The process of negotiating and preparing a marital settlement agreement (or property settlement agreement) can be overwhelming for most clients. Potentially you are being asked to absorb and process a significant amount of complex information that can determine your individual rights relating to the most important aspects of your life. And for some, you are doing this in the midst of a highly emotionally charged situation. One way of dealing with this is to make a concerted effort to understand some of the common concepts involved in marital settlement agreements.
1. Once you sign, chances are it is permanent. While it is true that certain aspects of a settlement agreement may be modifiable in the future (such as spousal support, child support, or custody and visitation), many other parts of the agreement may not be able to be modified in the future.
In some cases clients may feel that they have been subject to “duress” or some other improper influence in signing the agreement, and ask about using this as a basis for changing or setting aside the agreement. It is important to recognize that feeling pressured to sign an agreement and the “duress” necessary for a court to set aside an agreement are often two different things. The law that governs when duress is enough to set aside an agreement sets a very high standard for courts to follow before an agreement can be invalidated. Therefore signing an agreement and later claiming duress in the hopes of changing or undoing the agreement can be a very risky proposition.
Further, thinking that the agreement can simply be changed at a later date is often ill-advised. In most cases, once an agreement is signed, your ability to go back to Court to address issues will be waived. Therefore, the takeaway here is if it is going to be permanent, make sure you fully understand everything involved before you sign. The best approach involves working closely with your attorney and taking the time necessary to understand the issues involved.

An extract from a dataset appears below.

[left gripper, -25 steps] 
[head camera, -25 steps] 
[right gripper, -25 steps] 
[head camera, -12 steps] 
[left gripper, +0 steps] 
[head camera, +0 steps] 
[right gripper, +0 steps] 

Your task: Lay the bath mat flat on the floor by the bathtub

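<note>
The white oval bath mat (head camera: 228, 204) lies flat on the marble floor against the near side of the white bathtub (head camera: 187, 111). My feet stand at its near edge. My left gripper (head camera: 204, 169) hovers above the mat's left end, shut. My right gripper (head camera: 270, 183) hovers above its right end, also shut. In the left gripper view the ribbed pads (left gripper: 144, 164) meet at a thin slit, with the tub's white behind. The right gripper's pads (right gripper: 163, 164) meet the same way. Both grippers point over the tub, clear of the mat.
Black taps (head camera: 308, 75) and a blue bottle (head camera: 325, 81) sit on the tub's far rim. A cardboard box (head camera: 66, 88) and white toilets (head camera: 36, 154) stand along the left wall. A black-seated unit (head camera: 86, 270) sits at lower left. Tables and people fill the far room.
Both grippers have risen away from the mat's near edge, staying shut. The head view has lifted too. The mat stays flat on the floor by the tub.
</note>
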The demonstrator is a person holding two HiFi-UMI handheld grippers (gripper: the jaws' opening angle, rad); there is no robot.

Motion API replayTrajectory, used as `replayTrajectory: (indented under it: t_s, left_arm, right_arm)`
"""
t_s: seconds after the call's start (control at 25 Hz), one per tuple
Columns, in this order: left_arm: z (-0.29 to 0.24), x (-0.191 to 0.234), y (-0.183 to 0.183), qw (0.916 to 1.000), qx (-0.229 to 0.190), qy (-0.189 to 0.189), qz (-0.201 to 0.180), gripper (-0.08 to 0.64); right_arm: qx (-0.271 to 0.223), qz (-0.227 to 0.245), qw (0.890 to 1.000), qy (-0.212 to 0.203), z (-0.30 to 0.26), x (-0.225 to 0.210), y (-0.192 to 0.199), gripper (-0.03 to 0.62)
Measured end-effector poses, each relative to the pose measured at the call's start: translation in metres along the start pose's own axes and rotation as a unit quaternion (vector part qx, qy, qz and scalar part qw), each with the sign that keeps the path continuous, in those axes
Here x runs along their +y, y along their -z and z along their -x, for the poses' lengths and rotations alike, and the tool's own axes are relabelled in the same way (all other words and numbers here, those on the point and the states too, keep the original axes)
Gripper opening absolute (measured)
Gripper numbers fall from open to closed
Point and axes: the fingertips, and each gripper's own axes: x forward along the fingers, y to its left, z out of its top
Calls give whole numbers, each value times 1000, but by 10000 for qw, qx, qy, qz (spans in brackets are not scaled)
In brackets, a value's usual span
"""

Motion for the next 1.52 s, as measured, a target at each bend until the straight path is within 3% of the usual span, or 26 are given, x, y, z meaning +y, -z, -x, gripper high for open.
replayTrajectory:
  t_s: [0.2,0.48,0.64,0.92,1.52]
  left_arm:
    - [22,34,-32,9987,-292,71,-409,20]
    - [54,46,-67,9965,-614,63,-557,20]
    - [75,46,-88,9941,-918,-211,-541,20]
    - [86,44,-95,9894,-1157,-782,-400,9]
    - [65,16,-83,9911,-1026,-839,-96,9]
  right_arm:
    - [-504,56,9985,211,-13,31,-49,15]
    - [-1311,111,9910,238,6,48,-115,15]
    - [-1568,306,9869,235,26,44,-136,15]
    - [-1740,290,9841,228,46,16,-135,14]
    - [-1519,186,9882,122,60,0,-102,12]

2. In most cases, the agreement becomes part of a court order. Typically the separation agreement will become part of the “Final Decree of Divorce” or some other court order. This has important implications when it comes to enforcement.
Because the agreement becomes a court order, violation or non-compliance with the terms can be a more serious matter. Failure to follow a court order can lead to a finding of “contempt” of Court. Being found in contempt can result in several negative outcomes. It is possible that you can be forced to pay the other side’s attorney’s fees incurred in securing your compliance (e.g. you pay their attorney for having to bring you to court to enforce the agreement). In some cases, contempt can result in jail time. Because compliance with the agreement (and eventual order) potentially carries these kind of penalties, this is another reason to work closely with an attorney to ensure that you understand the agreement and are able to comply with it before signing.
3. Deadlines are your friend. Your agreement is probably going to specify a number of things that each of you will be doing in the future: selling or refinancing the house; rolling over retirement plans; paying off credit cards; etc. Any time there are things to be done in the future, deadlines are your friend. Without them, things may drag on for far longer than you anticipated.
4. Keep it Simple, Soldier. As lawyers we often have a ‘standard’ way that we do things when it comes to particular issues. The reason for this is often that we have found a system that works for addressing issues that come up regularly in the cases that we deal with. In some cases, however, clients may feel the desire to come up with creative solutions. Working with your lawyer to attempt to come up with creative solutions is always a good thing. However, it is important for clients to be wary of ‘reinventing the wheel’ or creating overly complex solutions. If an arrangement has ‘too many moving parts’, then the possibility of a breakdown can increase significantly.
5. Appreciate that there are hidden technicalities that must be addressed. With the significant amount of information available, it can be tempting for clients to become overconfident in their understanding of the issues involved. Some clients may even think they are capable of handling everything themselves, using templates obtained from the internet. However, the old saying that a little knowledge can be dangerous applies. Are you confident in the language regarding modifiability of spousal support and its implications? What about language dividing retirement accounts? Are you confident that the language you are proposing to divide a 401(k) will be accepted by a plan administrator if you are using a Qualified Domestic Relations Order (“QDRO”)? What about waiving equitable distribution? In other words, no matter how much research you do on your own, appreciate that there may be issues you are not prepared to deal with. This is why it is almost always advisable to find an experienced attorney that you can work with to help resolve your case.